Ruth und Hannah in Jessie Caves Debütroman "Sunset" sind zwei ungleiche aber unzertrennliche Schwestern. Ihre Beziehung ist sehr vertraut und nah, viel enger als die zu den Eltern, die vor allem mit sich selbst beschäftigt sind. Es ist kein Konkurrenzverhältnis, trotzdem fühlt sich Ruth im Vergleich zu ihrer Schwester immer unzulänglich, unterlegen, unperfekt: Sie hat ihr Kunststudium abgebrochen, jobbt in einem Coffee-Shop, ist unordentlich und chaotisch.

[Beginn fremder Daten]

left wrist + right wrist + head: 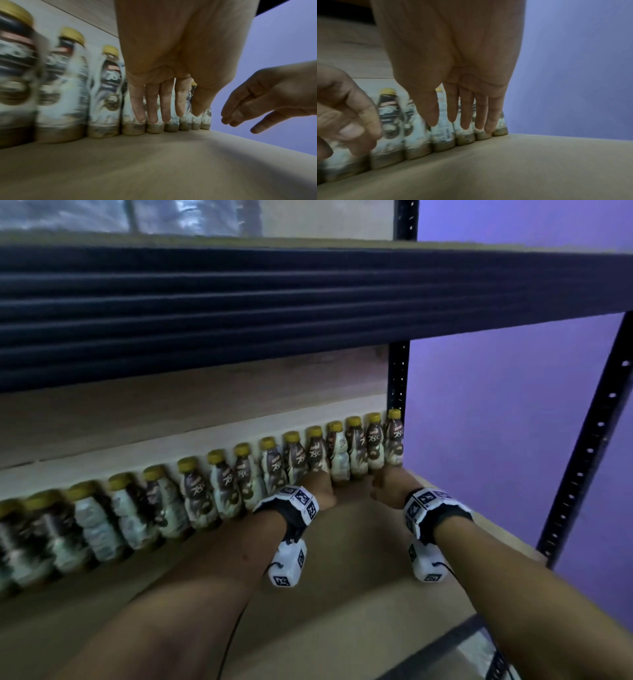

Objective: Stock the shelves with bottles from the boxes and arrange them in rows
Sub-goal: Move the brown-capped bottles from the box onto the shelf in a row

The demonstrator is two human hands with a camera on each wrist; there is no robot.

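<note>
Across the lower left of the head view, one row of bottles point(191, 494) stands upright against the back panel of the wooden shelf point(342, 594), yellow caps up, running to the black upright point(397, 378) at centre right. My left hand point(320, 486) reaches the row with fingers point(151, 105) straight — holding nothing. Just right of it, my right hand point(390, 482) is likewise extended, fingers point(465, 112) straight before the end bottles — empty.
</note>
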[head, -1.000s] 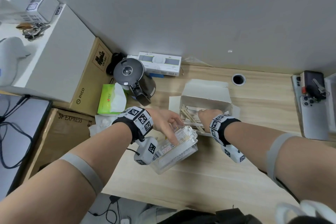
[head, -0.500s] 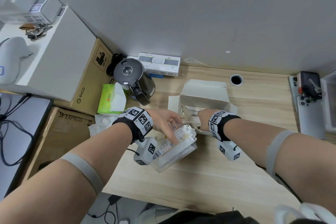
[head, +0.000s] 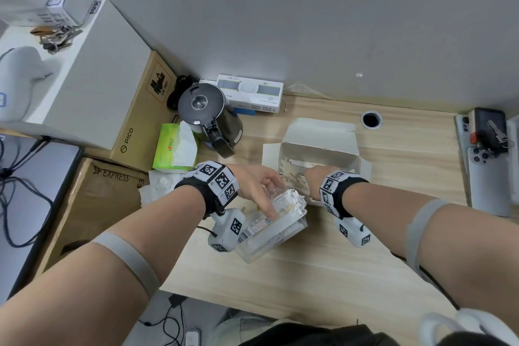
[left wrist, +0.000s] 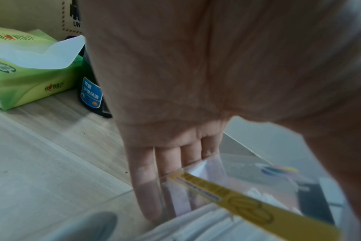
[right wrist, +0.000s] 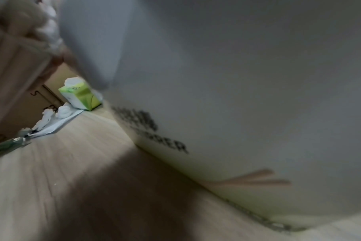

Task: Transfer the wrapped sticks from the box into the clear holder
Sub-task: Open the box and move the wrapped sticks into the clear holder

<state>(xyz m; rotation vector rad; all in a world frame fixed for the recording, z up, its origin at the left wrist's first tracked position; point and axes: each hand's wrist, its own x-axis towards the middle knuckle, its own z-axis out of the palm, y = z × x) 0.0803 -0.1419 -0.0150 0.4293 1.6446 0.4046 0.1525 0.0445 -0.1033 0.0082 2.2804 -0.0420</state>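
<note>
Left hand (head: 254, 187) grips clear holder (head: 276, 229); right hand (head: 314, 174) reaches into box (head: 320, 153).

head view looks down; wrist views sit close, sharing the tissue pack (left wrist: 29, 68).

Landmark: open box (head: 320, 149) on desk (head: 280, 275). Clear holder (head: 269, 230) just before its left end. Kettle (head: 209, 118) left of box, tissue pack (head: 175, 149) further left. Cable hole (head: 371, 119) behind-right; phones (head: 486, 174) far right.
</note>
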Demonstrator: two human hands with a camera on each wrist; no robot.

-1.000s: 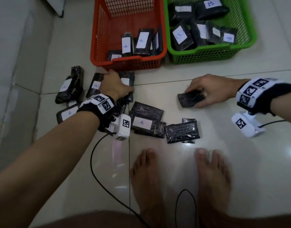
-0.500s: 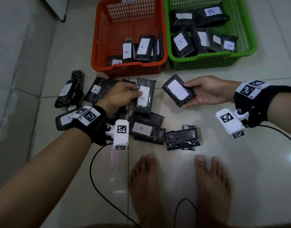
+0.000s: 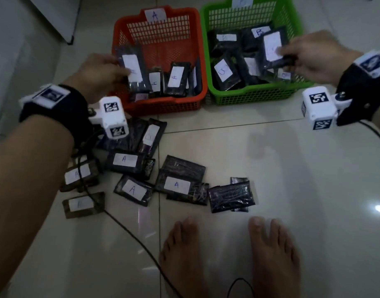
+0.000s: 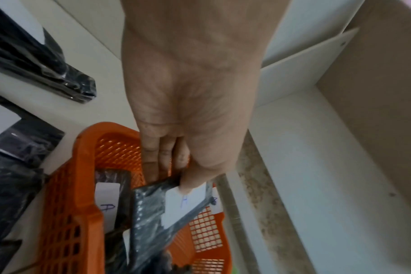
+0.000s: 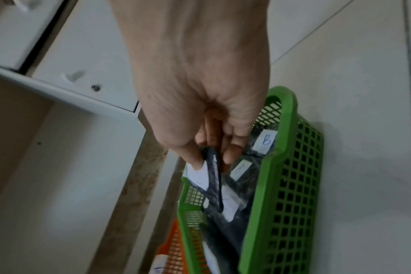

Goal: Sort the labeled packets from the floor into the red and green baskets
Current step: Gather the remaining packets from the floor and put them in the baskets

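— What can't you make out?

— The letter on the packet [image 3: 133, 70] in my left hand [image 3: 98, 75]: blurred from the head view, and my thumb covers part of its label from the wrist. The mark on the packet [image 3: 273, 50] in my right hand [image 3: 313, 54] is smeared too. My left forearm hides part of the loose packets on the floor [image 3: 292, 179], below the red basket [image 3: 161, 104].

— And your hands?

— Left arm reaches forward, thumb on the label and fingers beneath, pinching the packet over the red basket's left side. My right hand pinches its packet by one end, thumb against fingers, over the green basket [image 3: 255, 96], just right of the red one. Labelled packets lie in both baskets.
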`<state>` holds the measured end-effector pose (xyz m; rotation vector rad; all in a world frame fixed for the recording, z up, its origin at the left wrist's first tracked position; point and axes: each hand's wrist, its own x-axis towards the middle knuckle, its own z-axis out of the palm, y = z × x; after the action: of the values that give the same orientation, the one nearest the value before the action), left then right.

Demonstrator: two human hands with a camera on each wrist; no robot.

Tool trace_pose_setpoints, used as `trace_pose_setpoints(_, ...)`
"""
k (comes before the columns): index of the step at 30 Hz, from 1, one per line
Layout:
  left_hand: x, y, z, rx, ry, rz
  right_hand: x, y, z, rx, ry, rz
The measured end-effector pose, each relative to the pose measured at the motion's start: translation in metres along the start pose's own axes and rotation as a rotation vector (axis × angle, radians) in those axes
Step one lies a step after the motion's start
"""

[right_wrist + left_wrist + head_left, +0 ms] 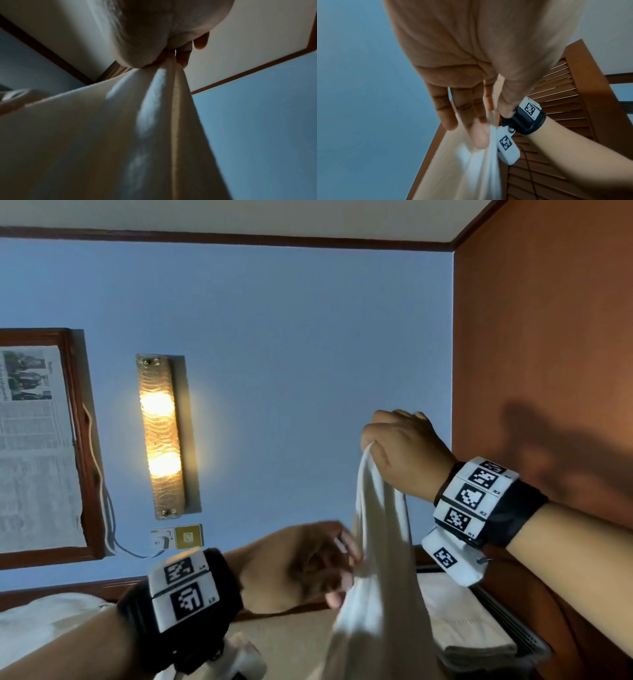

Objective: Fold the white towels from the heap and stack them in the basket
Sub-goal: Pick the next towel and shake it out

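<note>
A white towel (pixel 376 594) hangs in front of me, lifted high. My right hand (pixel 373 445) pinches its bunched top end; the right wrist view shows the towel (pixel 102 135) falling away from that hand (pixel 169 58). Lower down, my left hand (pixel 342 573) holds the towel's left edge. In the left wrist view the towel (pixel 462 169) runs between thumb and fingers of this hand (pixel 491 125). A dark basket (pixel 513 625) at lower right holds folded white towels (pixel 469 621). The heap (pixel 51 621) of white towels lies at lower left.
The head view tilts up at a blue wall with a lit wall lamp (pixel 161 436) and a framed newspaper (pixel 37 446). An orange wall (pixel 548 337) stands close on the right. A louvred wooden door (pixel 565 94) is behind my right arm.
</note>
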<state>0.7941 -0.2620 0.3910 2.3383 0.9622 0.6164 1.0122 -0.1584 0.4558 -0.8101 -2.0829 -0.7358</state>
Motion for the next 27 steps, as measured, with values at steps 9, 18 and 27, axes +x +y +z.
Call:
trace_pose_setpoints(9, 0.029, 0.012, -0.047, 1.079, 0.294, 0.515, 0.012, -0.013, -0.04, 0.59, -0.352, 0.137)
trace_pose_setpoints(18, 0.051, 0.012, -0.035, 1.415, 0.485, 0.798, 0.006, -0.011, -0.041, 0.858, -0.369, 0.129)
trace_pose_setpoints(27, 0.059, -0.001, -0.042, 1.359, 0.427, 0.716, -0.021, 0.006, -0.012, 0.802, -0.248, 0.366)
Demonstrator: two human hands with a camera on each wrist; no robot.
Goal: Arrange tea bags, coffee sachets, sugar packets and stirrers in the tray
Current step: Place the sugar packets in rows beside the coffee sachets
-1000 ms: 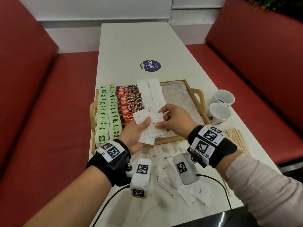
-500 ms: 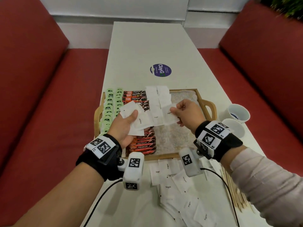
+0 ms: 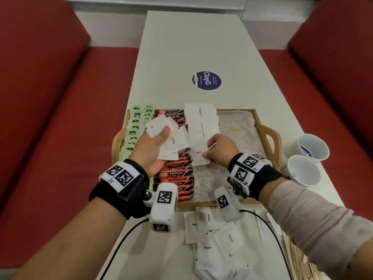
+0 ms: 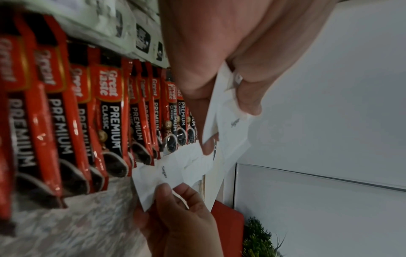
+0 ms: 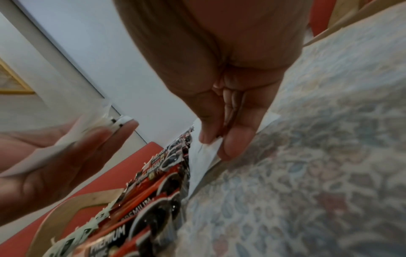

Als die vier Jahre ältere Hannah bei einem gemeinsamen Urlaub am Mittelmeer tödlich verunglückt, bricht Ruths Welt zusammen. Gequält vom Schuldgefühl weiter zu leben und vom Verlust ihrer Vertrauten droht sie abzustürzen. Doch bald gibt ihr Hannahs Freund Rowan Halt, mit dem sie den Nachlass ihrer Schwester zu regeln beginnt.

Poetische Bilder

Die konsequent subjektiv aus der Perspektive der Ich-Erzählerin Ruth geschilderte Bezeihungsgeschichte ist voll amüsanter und berührender Begegnung und Erinnerungen. Poetische Bilder wie der Sonnenunter- und -aufgang oder die Hände der zwei Schwestern, die einander so ähnlich sind, ziehen sich leitmotivisch durch den Roman. Es sind Hände, die Halt geben, die trösten und zärtlich sind.

Die britische Autorin und Schauspielerin Jessie Cave (35) wurde durch ihre Verkörperung der Lavender Brown in den Harry-Potter-Verfilmungen bekannt. Ihren ersten Roman "Sunset" widmet sie in einem sehr persönlichen Nachwort ihrem 27-jährigen Bruder Ben, der 2019 bei einem Unfall starb. Die Verarbeitung dieses Schicksalsschlages gelang der Autorin ohne Wehleidigkeit aber mit viel Empathie für ihre Figuren - ein Buch, das man am Ende gleich wider von vorne zu lesen beginnen will.

Buchtipp: Sunset. Aus dem Englischen von Eva Kemper. Atlantik. 476 Seiten, 24 Euro.